You see us standing in door ways outside all sorts of buildings, as the world passes us by disappointed at our weakness for not being able to stop that dirty, nasty habit. We sneak into restrooms to grab a smoke like we use to do in high school. We even do it at home as our non-smoking spouse ask, “How many cigarettes is that today?” and we lie, give some low ball number when you should really multiply it by two or three.
Yes, smokers, slink and so do I. But I recall a time, almost a half a century ago when there was no shame in smoke. Returning home to inform my wife of the pleasant news of good health and the dreadful news of the doctor’s orders to change my habits I recalled those events, when memories were shaped by blue shapeless cigarette smoke suspended in the air.
Christmas Eve back then, when Eisenhower was President and Elvis the king, was colder and the snow was measured in feet not inches. That Christmas, my buddies and me were as excited as any nine-year-olds could be because all of us bought a special present for our fathers. Our one and only gift to our Dads was a carton of smokes, something they’d never forget for at least for a week.
Since Thanksgiving, when the first real snow arrived we, on Saturday mornings, fanned out like an army of ants at a July picnic. With snow shovels slung over our shoulders, we knocked on stranger’s doors offering to shovel driveways, sidewalks, roofs, cars and patios. Hell, we’d shovel anything to earn fifty cents to reach the magic goal of three dollars and ninety-eight cents for a carton. Then, right before Christmas, all of us had enough saved to see Mr. Reese’s at his store.

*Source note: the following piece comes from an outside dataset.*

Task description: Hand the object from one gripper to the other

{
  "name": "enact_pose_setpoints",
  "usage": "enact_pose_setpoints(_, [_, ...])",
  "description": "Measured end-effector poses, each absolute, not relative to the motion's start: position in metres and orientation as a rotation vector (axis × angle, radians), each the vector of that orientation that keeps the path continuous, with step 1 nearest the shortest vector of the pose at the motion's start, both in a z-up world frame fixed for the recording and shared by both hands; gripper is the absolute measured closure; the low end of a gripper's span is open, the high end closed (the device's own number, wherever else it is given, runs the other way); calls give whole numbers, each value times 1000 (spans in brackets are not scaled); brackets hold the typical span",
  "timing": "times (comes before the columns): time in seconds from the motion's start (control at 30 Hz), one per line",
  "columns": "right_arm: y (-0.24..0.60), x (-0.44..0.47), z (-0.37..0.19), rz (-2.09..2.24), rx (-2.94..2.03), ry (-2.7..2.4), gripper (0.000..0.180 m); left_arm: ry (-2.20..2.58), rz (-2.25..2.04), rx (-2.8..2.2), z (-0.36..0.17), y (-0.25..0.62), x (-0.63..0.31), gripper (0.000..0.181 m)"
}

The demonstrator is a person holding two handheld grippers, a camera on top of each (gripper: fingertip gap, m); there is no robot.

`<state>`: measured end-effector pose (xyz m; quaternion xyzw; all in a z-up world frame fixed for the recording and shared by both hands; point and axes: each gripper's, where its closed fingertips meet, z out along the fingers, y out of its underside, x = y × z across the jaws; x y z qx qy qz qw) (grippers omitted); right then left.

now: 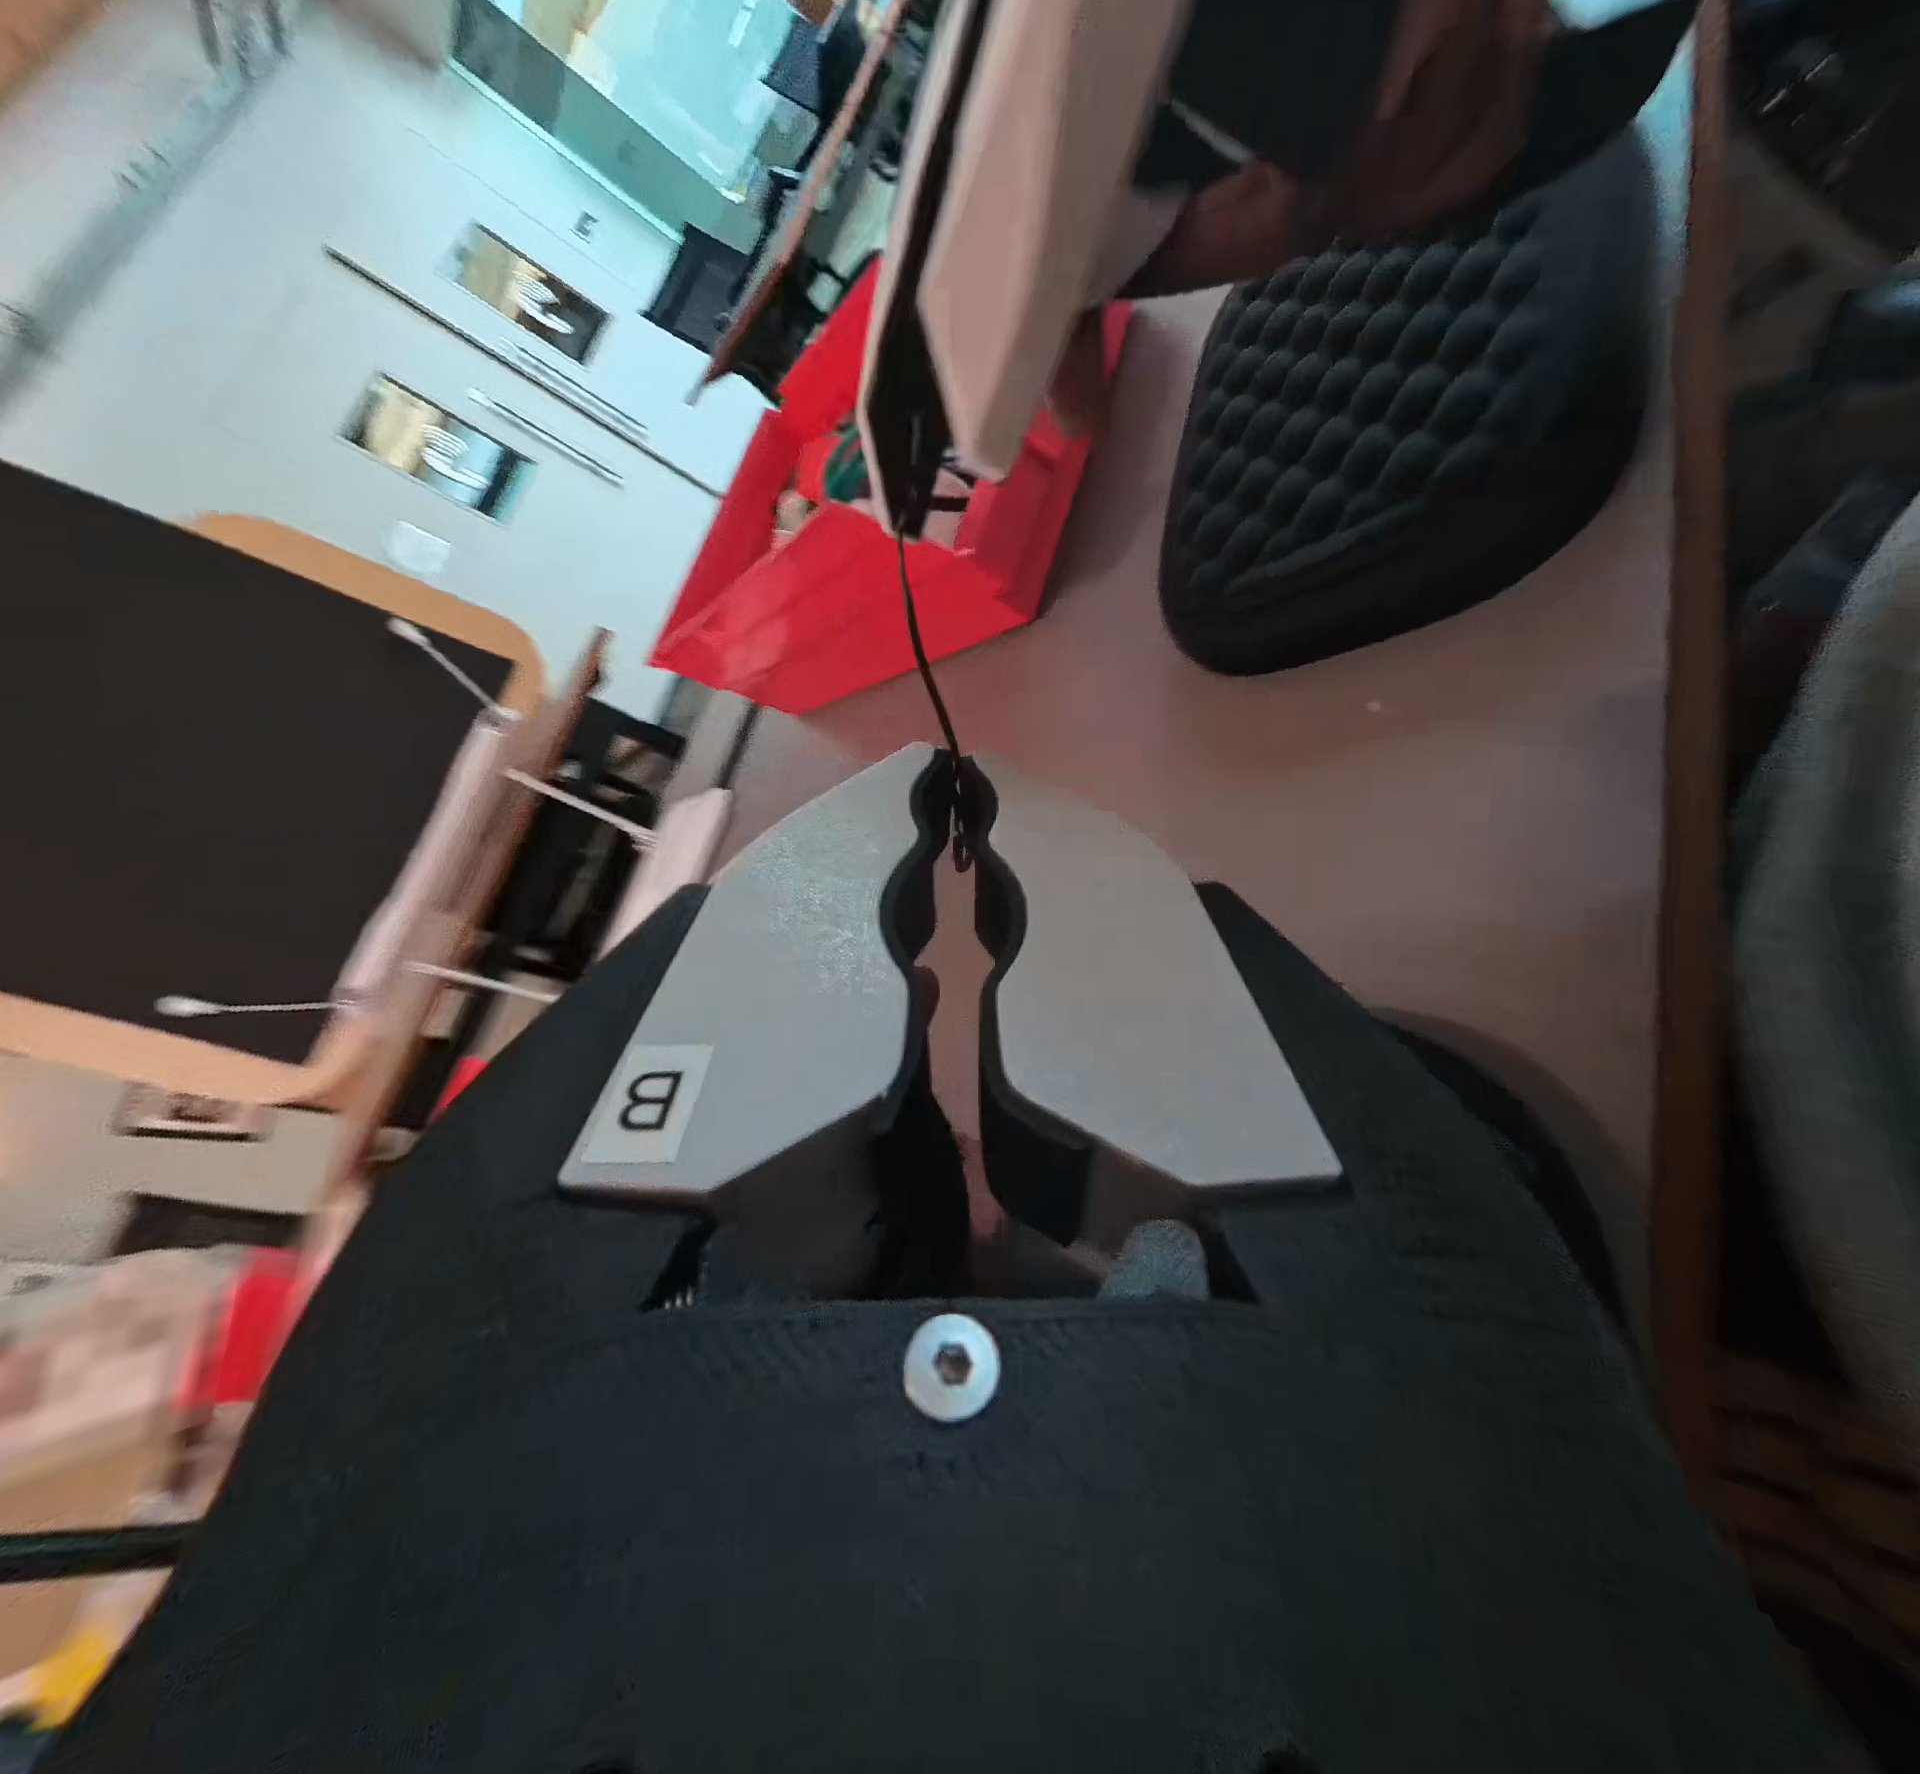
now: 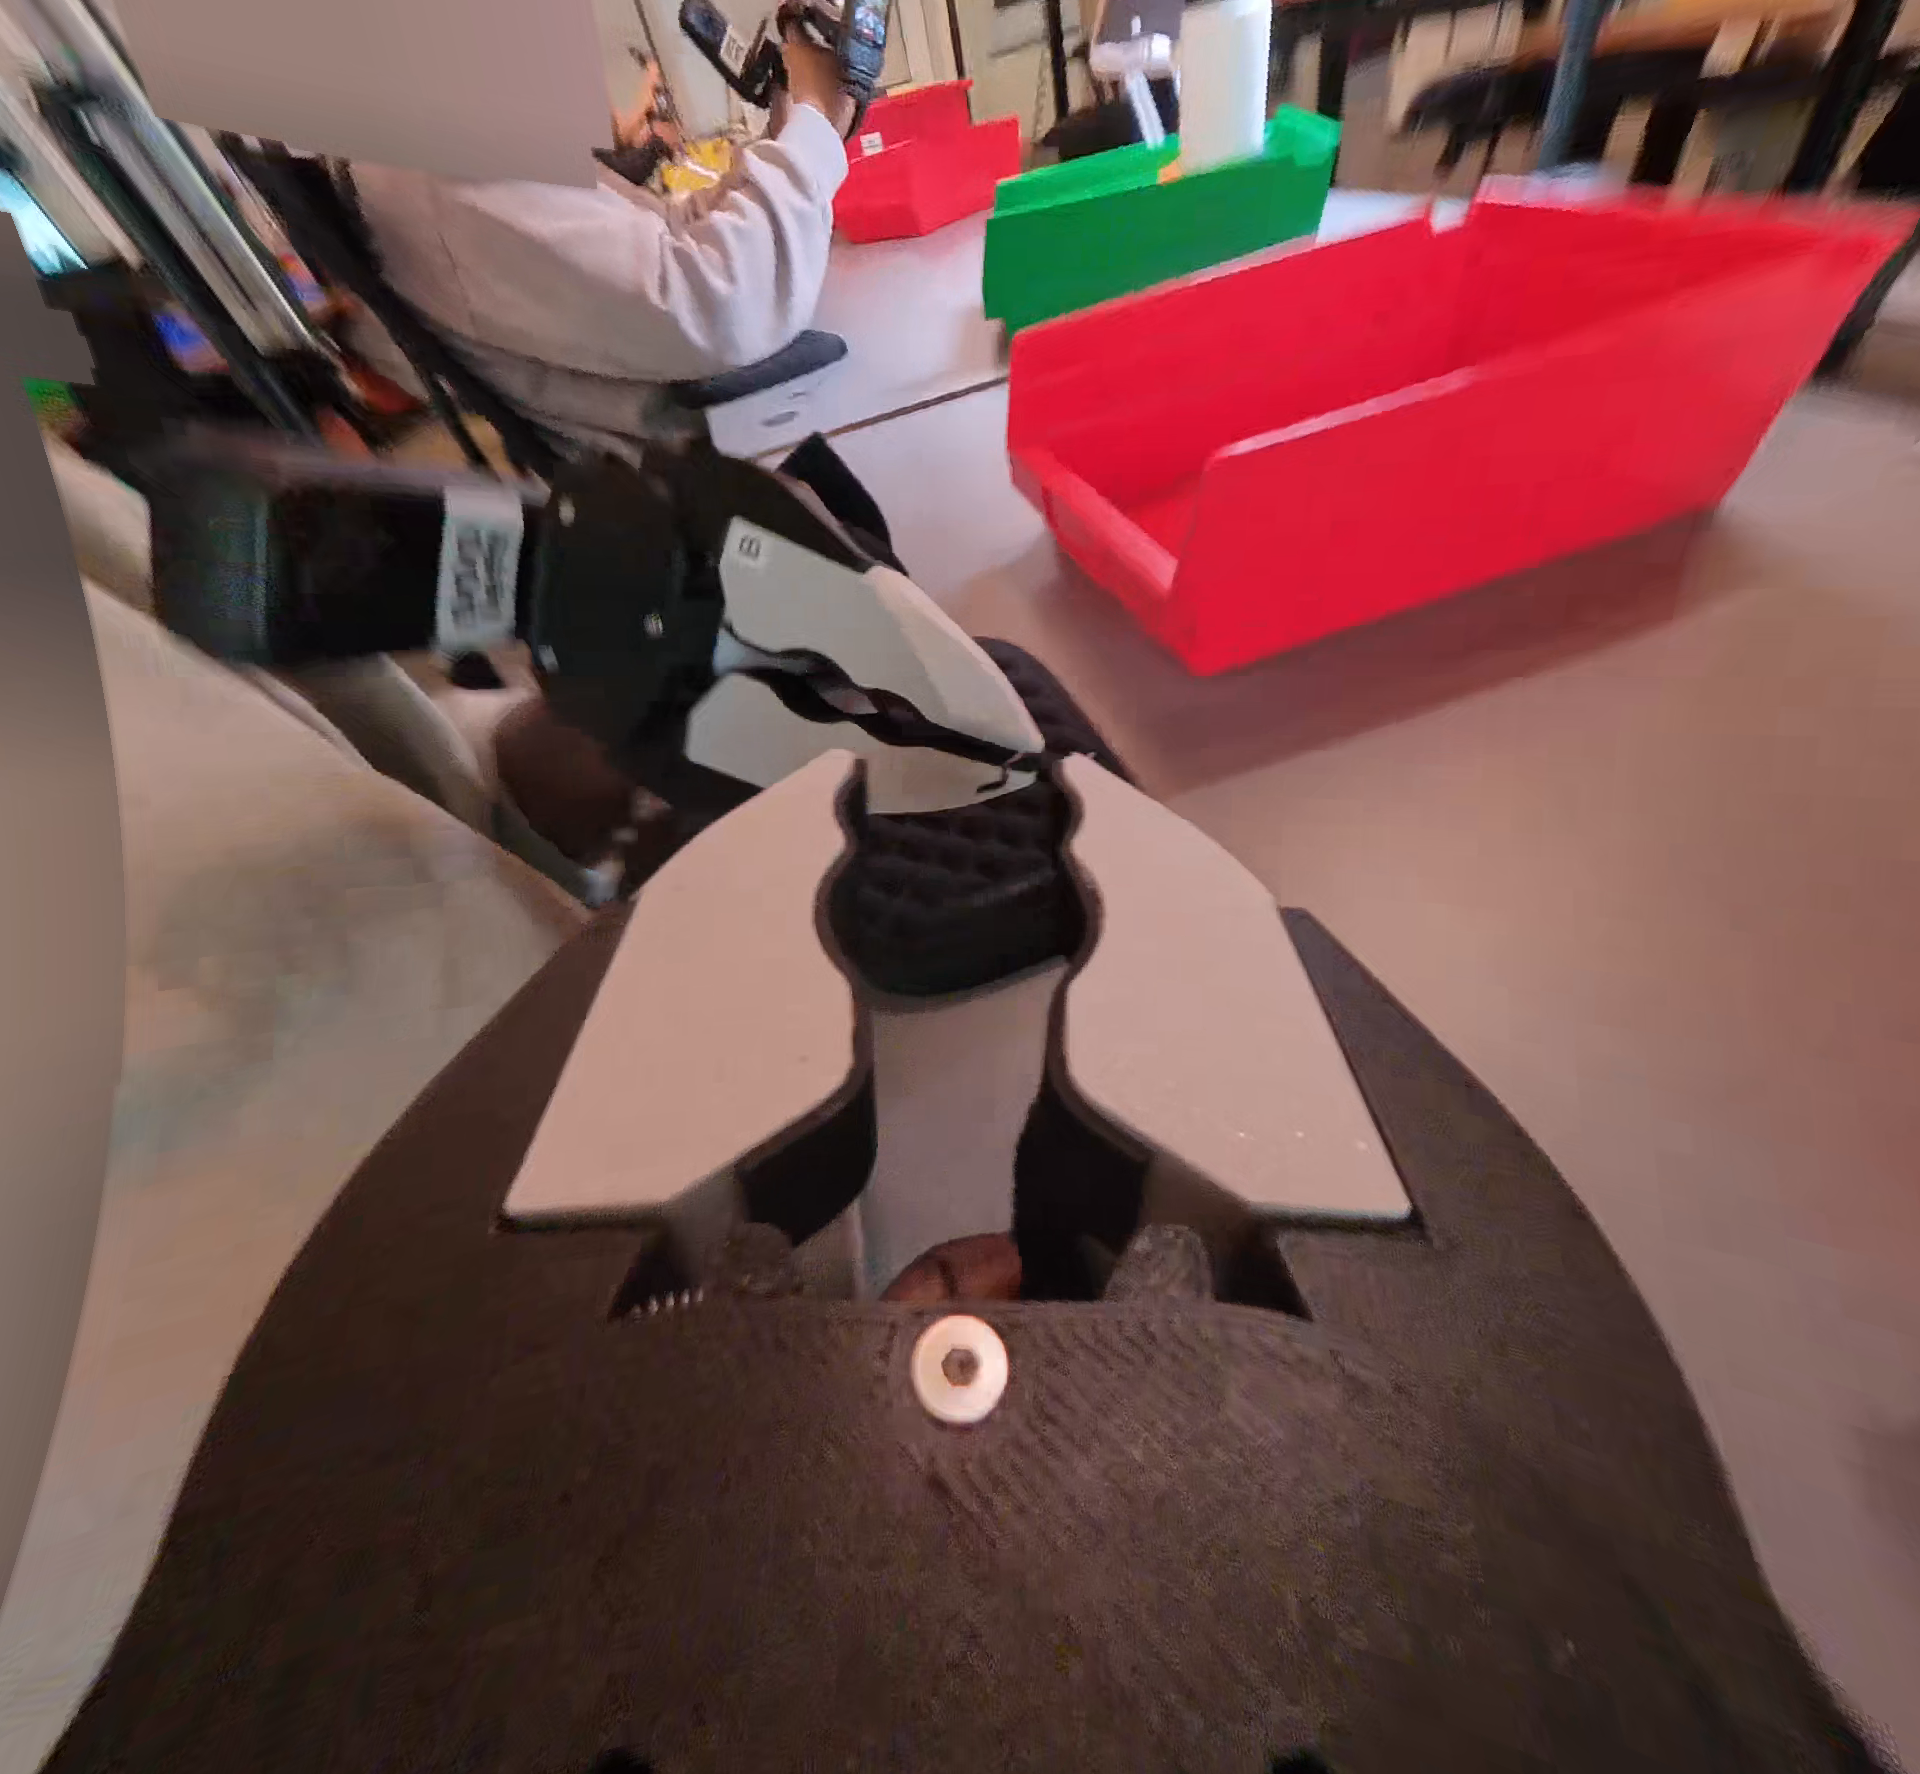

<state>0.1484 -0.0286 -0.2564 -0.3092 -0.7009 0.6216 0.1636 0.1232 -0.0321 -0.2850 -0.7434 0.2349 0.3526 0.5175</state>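
Counter (image 2: 1507, 945): holds a red bin (image 2: 1403, 436) and a black dimpled pad (image 1: 1382, 467).
Right gripper (image 2: 961, 789): jaws parted, nothing held.
Left gripper (image 1: 954, 794): jaws closed on a thin black cord (image 1: 928, 654).
Risk: cord may slip, being so thin.

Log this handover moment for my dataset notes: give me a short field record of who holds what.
object: thin black cord
left gripper: shut on the cord at its tips
right gripper: open, fingertips either side of the left gripper's tip
cord path: from left tips up to right gripper's tips
on table: black dimpled pad, red bin
handover: not yet done
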Motion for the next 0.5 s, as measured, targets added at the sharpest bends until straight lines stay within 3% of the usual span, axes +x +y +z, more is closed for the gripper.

Mr. Reese, knew we were buying them for our fathers so he’d saved those special boxes sold only during the holidays. They were fancy wrapped with green, red and white colors; some had ribbon on them while others had shinny silver or gold foil. Each carton had a place where each one of us could write some special words to our Dads expressing our joy at being their sons. Mr. Reese was glad to sell us those priceless gifts because in those innocent times with smoke in the air, men knew when a son was doing something good and right for his father. Back then cigarettes wouldn’t kill you and smokers never slinked. In fact a man was known by two things, the job he performed and the brand of cigarettes he smoked. Chuck’s father was a welder and was a Camel man. Jerry’s, father was a house painter and smoked Pal Malls. My father was a doctor and smoked Lucky Strikes.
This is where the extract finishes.